A newly elected City Council majority voted 3 to 2 to terminate contracts with two firms that had been paid a combined $1.1 million a year for consulting, lobbying, marketing and public relations. One of those firms — Forde & Mollrich public relations — has been paid $12.4 million since county voters approved the Great Park plan in 2002.


"We need to stop talking about building a Great Park and actually start building a Great Park," council member Jeff Lalloway said.





The council, by the same split vote, also changed the composition of the Great Park's board of directors, shedding four non-elected members and handing control to Irvine's five council members.


The actions mark a significant turning point in the decade-long effort to turn the former El Toro Marine base into a 1,447-acre municipal park with man-made canyons, rivers, forests and gardens that planners hoped would rival New York's Central Park.

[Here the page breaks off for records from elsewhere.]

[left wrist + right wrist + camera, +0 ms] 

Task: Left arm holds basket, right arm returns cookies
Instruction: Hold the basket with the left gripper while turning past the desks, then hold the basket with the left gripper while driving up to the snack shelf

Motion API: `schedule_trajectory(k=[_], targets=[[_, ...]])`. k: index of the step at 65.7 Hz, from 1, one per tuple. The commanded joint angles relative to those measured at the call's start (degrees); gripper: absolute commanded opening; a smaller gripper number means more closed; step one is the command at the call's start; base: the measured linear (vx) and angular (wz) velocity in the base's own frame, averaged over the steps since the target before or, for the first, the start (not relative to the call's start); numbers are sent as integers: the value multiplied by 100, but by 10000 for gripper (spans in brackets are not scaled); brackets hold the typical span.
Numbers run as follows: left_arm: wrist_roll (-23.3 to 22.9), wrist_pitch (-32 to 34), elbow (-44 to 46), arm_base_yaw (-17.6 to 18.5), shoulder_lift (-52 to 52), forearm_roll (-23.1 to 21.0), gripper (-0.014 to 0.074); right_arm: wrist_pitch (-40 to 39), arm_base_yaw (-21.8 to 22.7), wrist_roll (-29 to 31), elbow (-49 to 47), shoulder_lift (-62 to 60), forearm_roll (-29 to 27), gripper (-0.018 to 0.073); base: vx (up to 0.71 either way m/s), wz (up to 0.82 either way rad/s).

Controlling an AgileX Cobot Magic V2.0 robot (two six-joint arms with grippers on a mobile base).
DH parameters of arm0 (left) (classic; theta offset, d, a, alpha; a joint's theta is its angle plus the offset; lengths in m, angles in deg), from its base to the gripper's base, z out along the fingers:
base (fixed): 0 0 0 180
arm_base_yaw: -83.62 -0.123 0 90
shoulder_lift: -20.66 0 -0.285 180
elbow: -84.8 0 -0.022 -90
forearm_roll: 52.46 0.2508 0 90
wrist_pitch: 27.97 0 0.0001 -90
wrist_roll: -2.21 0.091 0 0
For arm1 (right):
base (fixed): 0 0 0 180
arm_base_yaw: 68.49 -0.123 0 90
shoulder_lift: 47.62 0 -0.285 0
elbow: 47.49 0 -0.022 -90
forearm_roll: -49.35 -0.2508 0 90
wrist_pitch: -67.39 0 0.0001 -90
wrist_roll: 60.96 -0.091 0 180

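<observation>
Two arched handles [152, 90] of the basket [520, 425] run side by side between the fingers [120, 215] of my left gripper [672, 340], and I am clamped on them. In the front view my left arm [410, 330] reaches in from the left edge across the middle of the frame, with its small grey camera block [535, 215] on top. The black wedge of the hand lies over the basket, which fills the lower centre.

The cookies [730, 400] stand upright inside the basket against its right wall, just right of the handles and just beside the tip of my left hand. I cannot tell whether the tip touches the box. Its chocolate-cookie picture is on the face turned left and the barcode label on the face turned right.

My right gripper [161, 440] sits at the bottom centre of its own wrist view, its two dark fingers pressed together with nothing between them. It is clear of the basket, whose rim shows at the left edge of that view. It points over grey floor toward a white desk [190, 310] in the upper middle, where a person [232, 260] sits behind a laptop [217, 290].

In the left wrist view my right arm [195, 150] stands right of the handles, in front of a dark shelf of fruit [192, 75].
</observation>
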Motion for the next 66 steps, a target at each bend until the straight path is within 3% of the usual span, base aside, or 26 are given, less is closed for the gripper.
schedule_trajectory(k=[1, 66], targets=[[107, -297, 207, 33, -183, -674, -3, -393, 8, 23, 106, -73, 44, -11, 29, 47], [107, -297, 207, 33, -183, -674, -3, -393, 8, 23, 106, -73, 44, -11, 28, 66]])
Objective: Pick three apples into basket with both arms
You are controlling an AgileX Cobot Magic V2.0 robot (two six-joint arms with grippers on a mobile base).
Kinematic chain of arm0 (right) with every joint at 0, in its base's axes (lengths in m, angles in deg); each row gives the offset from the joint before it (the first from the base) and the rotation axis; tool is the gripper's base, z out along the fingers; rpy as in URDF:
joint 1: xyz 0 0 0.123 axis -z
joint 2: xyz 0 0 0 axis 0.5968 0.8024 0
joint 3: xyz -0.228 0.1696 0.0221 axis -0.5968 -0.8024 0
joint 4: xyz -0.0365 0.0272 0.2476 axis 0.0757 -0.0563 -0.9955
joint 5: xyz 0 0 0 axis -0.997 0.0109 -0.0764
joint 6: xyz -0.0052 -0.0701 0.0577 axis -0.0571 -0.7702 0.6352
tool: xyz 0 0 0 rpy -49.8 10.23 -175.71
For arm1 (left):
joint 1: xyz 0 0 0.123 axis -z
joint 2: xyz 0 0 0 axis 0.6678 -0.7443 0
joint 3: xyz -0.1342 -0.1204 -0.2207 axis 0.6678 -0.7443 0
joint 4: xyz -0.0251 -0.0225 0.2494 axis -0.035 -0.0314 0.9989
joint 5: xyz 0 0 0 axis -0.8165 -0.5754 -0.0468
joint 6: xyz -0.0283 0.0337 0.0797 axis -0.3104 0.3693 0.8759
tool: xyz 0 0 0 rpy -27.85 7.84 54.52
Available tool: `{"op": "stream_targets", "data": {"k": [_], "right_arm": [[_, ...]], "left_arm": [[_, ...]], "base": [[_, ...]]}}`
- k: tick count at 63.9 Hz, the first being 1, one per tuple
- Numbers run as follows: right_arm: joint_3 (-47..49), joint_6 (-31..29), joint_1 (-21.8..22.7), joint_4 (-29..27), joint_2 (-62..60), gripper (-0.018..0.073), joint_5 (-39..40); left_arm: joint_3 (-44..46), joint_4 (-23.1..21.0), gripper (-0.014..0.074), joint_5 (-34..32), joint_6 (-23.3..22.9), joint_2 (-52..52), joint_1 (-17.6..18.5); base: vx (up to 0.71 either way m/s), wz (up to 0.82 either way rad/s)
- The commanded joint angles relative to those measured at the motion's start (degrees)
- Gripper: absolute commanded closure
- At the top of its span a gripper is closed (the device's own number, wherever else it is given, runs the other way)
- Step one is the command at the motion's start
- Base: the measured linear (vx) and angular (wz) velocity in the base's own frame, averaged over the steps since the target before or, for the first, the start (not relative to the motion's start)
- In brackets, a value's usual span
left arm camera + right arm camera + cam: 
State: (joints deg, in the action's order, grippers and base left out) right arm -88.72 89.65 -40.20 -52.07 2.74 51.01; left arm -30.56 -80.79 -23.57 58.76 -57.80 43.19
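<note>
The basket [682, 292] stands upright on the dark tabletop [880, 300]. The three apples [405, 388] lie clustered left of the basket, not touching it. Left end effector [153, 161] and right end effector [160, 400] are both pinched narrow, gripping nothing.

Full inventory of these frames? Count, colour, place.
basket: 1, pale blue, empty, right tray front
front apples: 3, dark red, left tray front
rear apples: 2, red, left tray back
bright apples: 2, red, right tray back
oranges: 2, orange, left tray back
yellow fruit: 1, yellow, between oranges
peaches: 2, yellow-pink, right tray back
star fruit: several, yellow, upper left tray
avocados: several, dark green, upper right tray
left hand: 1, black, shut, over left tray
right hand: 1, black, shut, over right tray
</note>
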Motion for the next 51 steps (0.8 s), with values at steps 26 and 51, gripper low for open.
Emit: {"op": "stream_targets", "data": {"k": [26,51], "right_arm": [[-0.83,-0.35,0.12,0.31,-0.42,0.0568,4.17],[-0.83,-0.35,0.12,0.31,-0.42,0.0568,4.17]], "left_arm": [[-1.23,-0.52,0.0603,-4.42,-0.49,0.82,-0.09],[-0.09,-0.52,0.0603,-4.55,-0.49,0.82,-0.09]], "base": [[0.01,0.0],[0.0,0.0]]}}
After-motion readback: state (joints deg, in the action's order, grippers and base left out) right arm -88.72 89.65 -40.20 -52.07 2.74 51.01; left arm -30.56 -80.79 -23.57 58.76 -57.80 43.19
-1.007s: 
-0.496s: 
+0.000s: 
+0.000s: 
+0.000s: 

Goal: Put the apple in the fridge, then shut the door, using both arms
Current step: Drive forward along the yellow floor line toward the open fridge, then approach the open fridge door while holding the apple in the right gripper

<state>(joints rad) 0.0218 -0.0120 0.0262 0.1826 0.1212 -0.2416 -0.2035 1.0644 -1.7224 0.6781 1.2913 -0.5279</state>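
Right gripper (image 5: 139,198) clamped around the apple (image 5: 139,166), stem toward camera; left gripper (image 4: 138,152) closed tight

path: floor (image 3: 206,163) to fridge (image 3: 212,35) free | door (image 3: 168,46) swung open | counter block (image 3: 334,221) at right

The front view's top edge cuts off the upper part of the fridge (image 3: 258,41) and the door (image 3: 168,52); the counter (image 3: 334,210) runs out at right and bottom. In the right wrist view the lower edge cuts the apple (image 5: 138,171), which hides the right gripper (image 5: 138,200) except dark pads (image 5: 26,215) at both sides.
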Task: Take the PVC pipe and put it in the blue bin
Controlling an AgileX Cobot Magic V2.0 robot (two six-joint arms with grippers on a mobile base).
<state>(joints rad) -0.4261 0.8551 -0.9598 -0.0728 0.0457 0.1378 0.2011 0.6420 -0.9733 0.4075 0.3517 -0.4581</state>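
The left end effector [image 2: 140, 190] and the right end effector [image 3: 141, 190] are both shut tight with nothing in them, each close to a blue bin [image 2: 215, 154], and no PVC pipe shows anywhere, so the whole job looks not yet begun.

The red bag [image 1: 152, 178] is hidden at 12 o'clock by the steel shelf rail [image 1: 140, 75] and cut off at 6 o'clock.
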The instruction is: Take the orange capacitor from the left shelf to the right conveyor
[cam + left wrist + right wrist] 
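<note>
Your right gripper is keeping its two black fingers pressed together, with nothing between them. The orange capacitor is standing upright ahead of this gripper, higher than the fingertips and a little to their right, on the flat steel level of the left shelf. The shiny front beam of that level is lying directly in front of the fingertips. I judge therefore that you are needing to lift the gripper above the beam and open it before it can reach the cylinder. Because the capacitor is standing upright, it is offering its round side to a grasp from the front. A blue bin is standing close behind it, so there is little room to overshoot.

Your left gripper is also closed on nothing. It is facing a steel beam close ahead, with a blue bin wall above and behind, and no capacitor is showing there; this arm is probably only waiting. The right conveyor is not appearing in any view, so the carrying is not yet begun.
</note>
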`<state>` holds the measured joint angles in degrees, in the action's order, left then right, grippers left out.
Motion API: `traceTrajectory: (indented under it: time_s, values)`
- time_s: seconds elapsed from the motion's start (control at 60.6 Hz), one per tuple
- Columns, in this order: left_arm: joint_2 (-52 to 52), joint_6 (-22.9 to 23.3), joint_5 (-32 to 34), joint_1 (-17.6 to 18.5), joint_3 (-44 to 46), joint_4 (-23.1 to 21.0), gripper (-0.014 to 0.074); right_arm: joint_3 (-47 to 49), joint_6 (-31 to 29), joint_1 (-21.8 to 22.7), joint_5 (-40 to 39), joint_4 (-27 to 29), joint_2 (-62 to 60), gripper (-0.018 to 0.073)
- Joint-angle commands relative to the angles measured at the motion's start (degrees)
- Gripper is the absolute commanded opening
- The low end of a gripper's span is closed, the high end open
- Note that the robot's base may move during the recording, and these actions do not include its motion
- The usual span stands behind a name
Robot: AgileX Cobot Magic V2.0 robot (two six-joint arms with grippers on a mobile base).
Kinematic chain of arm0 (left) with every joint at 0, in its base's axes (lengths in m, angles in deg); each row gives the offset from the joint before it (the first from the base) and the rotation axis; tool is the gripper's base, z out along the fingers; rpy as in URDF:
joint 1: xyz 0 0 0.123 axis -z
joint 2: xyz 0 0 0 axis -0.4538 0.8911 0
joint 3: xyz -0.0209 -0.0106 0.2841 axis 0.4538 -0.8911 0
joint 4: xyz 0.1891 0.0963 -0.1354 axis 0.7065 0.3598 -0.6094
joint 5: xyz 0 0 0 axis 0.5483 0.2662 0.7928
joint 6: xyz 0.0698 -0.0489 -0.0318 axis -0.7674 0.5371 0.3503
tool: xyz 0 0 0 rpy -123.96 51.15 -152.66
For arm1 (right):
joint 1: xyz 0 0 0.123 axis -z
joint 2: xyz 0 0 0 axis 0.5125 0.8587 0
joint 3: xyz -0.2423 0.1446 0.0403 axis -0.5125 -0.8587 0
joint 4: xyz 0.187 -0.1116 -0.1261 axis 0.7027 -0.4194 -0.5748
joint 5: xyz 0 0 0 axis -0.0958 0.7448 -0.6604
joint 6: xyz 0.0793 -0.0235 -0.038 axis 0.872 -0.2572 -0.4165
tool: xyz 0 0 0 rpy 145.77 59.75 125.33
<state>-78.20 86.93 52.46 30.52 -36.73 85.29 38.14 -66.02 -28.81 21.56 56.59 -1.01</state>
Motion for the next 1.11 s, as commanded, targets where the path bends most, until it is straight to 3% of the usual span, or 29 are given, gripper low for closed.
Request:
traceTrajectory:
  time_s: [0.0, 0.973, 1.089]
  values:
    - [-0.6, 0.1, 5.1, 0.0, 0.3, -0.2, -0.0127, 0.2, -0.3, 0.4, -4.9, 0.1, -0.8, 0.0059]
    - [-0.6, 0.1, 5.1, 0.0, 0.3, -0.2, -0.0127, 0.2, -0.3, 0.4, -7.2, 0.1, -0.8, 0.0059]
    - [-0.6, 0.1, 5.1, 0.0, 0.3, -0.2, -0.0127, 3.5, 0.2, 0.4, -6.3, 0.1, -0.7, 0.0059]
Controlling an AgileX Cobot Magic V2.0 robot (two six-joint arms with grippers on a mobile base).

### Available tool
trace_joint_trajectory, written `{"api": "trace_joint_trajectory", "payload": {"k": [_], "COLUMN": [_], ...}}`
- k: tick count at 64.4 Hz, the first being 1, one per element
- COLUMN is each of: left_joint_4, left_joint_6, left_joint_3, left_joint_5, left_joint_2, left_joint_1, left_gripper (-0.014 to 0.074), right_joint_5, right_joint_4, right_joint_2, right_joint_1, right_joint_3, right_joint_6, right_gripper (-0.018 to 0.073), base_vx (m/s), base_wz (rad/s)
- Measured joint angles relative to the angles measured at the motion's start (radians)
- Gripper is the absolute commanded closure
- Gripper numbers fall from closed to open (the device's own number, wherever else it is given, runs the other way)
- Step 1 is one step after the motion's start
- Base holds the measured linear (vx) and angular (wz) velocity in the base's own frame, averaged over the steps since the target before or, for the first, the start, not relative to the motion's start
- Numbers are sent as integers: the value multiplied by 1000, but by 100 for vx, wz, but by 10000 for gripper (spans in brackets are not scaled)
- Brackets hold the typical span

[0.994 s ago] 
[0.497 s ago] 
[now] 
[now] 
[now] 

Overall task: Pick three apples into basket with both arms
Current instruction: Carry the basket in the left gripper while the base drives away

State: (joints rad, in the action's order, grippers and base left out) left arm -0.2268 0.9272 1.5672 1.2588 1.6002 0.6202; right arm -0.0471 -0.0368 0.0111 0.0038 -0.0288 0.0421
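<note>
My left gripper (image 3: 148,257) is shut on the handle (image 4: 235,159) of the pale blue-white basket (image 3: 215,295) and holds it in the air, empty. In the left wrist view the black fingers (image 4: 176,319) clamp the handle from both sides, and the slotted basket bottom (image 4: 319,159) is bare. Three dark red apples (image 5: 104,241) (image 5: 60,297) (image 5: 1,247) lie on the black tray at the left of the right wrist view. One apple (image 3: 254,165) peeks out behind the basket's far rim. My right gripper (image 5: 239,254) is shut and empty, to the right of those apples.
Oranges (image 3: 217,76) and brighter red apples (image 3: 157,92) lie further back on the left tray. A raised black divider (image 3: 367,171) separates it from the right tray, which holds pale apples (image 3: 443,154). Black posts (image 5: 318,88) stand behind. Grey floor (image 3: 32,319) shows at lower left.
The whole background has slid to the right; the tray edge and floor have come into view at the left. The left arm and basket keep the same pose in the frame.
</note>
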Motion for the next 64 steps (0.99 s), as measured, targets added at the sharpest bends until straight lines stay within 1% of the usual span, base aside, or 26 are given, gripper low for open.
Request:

The city hoped to finish and maintain the park for years to come with $1.4 billion in state redevelopment funds. But that money vanished last year as part of the cutbacks to deal with California's massive budget deficit.


"We've gone through $220 million, but where has it gone?" council member Christina Shea said of the project's initial funding from developers in exchange for the right to build around the site. "The fact of the matter is the money is almost gone. It can't be business as usual."


The council majority said the changes will bring accountability and efficiencies to a project that critics say has been larded with wasteful spending and no-bid contracts. For all that has been spent, only about 200 acres of the park has been developed and half of that is leased to farmers.


But council members Larry Agran and Beth Krom, who have steered the course of the project since its inception, voted against reconfiguring the Great Park's board of directors and canceling the contracts with the two firms.


Krom has called the move a "witch hunt" against her and Agran. Feuding between liberal and conservative factions on the council has long shaped Irvine politics.


"This is a power play," she said. "There's a new sheriff in town."


The council meeting stretched long into the night, with the final vote coming Wednesday at 1:34 a.m. Tensions were high in the packed chambers with cheering, clapping and heckling coming from the crowd.


At one point council member Lalloway lamented that he "couldn't hear himself think."


During public comments, newly elected Orange County Supervisor Todd Spitzer chastised the council for "fighting like schoolchildren." Earlier this week he said that if the Irvine's new council majority can't make progress on the Great Park, he would seek a ballot initiative to have the county take over.


And Spitzer angrily told Agran that his stewardship of the project had been a failure.


"You know what?" he said. "It's their vision now. You're in the minority."